Descriptive statistics in case of categorical variables were provided in the form of absolute and relative frequencies. Continuous variables were described by the median and the 1st and 3rd quartiles. We used Bayesian additive regression trees (BART) to predict pressure ulcers and estimate predictive relationships between pressure ulcers and risk factorsten. Generally, BART is based on regression trees, which can be used when associations between independent and dependent variables cannot be described in a linear fashion. The advantage of regression trees over, for example, logistic regression is the ability to handle non-logistic associations and interactions. Regression trees form homogeneous groups to identify relationships between outcome and covariates. At a certain degree of heterogeneity in the groups, the groups are separated to achieve greater homogeneity (splitting). BART combines multiple trees into a “sum of trees” model, which facilitates more accurate and stable out-of-sample predictions than single regression trees. This ability led us to prospectively predict pressure ulcer incidences in addition to associations between dependent and independent variables. In this regard, it should be noted that a high/low predictive power of a model does not necessarily imply an accurate/inaccurate estimation of the relationships between the outcome and the covariates.34.
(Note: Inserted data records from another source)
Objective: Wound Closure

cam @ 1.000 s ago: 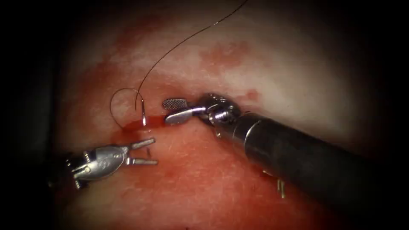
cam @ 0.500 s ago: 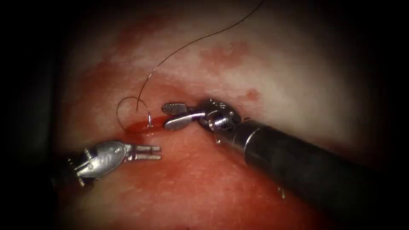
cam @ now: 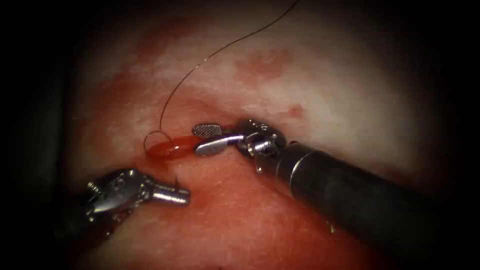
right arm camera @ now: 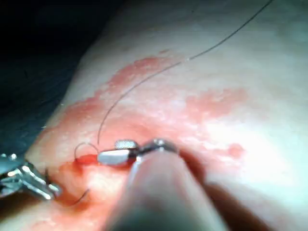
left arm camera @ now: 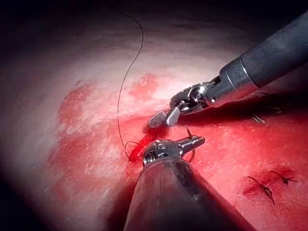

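The cut holds a pool of red fluid [cam: 172,147] in the tissue [cam: 320,95]. My left tool [cam: 185,195] lies on the left side of the cut, jaws shut on the needle [cam: 176,181] near its tip end. Only a short dark piece of the needle rises from the tissue there. Its curve [left arm camera: 191,156] passes above and below the left tool [left arm camera: 199,141] in the left wrist view. Just right of the pool my right tool [cam: 200,138] is open and holds nothing. The thread [cam: 200,62] runs down into a small loop [cam: 152,137] at the pool.
The right tool's thick shaft [cam: 350,190] crosses the tissue toward the lower right. Earlier stitches with cut thread ends [left arm camera: 264,187] sit further along the cut. Red fluid stains the tissue around the cut.
The needle's tail, upright at the cut a second ago, has sunk into the tissue. The thread loop has shrunk. My left jaws, open before, have shut on the needle.
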### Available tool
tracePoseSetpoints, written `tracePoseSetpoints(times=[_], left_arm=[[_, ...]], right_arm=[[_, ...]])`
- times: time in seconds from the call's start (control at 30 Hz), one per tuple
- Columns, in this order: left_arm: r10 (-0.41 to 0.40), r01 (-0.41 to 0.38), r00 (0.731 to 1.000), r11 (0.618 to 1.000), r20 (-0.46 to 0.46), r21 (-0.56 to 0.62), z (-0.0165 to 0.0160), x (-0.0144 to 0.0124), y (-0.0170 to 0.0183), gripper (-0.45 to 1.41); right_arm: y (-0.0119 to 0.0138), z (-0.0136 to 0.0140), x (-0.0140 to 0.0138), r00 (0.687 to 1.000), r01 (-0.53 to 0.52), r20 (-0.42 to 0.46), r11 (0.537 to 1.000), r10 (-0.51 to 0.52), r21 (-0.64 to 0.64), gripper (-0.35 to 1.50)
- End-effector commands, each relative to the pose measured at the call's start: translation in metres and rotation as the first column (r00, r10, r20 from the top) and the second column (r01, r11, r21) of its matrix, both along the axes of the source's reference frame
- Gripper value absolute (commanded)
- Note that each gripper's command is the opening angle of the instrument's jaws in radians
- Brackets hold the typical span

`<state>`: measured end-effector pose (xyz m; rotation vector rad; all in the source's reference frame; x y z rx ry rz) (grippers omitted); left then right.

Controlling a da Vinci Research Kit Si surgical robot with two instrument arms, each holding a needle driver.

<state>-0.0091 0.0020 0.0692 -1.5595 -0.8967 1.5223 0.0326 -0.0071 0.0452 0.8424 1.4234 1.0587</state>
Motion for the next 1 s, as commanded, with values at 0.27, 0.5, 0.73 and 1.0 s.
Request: tracePoseSetpoints(times=[0.27, 0.5, 0.73, 1.0], left_arm=[[0.014, -0.019, 0.991, 0.999, 0.135, 0.038, -0.0045, 0.0001, -0.0003, -0.45], [-0.008, 0.024, 0.997, 0.976, 0.072, -0.215, -0.0074, 0.0013, 0.0009, -0.45], [-0.052, 0.051, 0.999, 0.912, 0.008, -0.406, -0.0095, 0.0033, 0.0021, -0.45], [-0.071, 0.062, 0.997, 0.890, -0.004, -0.453, -0.0118, 0.0033, 0.0027, -0.45]], right_arm=[[-0.0005, -0.0007, 0.0009, 1.000, 0.015, 0.008, 1.000, -0.015, 0.006, 1.10], [-0.0017, -0.0013, 0.0011, 0.996, 0.080, 0.053, 0.994, -0.077, -0.070, 1.08], [-0.0043, 0.0014, 0.0030, 0.962, 0.226, 0.204, 0.952, -0.184, -0.206, 1.08], [-0.0060, 0.0054, 0.0063, 0.948, 0.247, 0.256, 0.942, -0.188, -0.226, 1.10]])
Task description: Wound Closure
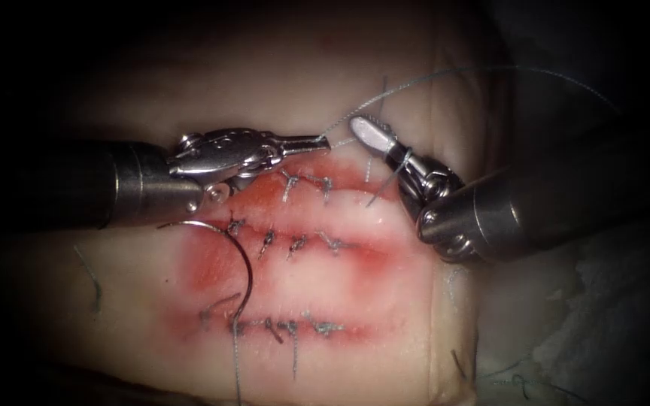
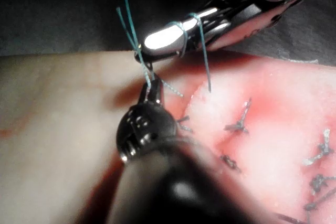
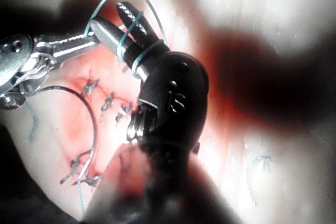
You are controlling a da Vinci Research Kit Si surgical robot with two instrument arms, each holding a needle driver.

We used data from 2014 to 2017 to fit the BART model. The number of trees (50, 75, 100) served as a tuning parameter in the tenfold cross-validation. We assessed the predictive performance of the selected model based on a confounding matrix and area under the curve (AUC) using 2018 data. An AUC of 0.5 suggests no discrimination (i.e. ability to predict cases with and without incident UP), 0.7-0.8 is considered fair, 0.8-0.9 is considered excellent, and more than 0.9 is considered exceptional35. In addition to the confusion matrices, we analyzed the performance indicators sensitivity, specificity, positive predictive value, negative predictive value, precision, recall, F1, prevalence, detection rate, detection prevalence, balanced accuracy (in case of imbalance of high class) and accuracy. Subgroup analyzes were performed for the full dataset, intensive care (yes/no), anesthesia (yes/no), ventilation (yes/no), and different grades of PU. To assess the predictive performance of specific risk factors, we calculated variable importance as the proportion of times each risk factor was chosen for a split rule, i.e. to define a node in the sum of trees model. We calculated partial dependencies to explore the influence of risk factors (eg age) on the predicted probability of pressure ulcers. We used 95% credible intervals to assess the precision of partial dependence estimates. Statistical analysis was performed using R 3.6.3 and bartMachine package36. Regarding methodological rigor, the accuracy of BART predictions was compared to those based on multiple logistic regression, random forest and LASSO (see Supplement S10 for a more detailed description).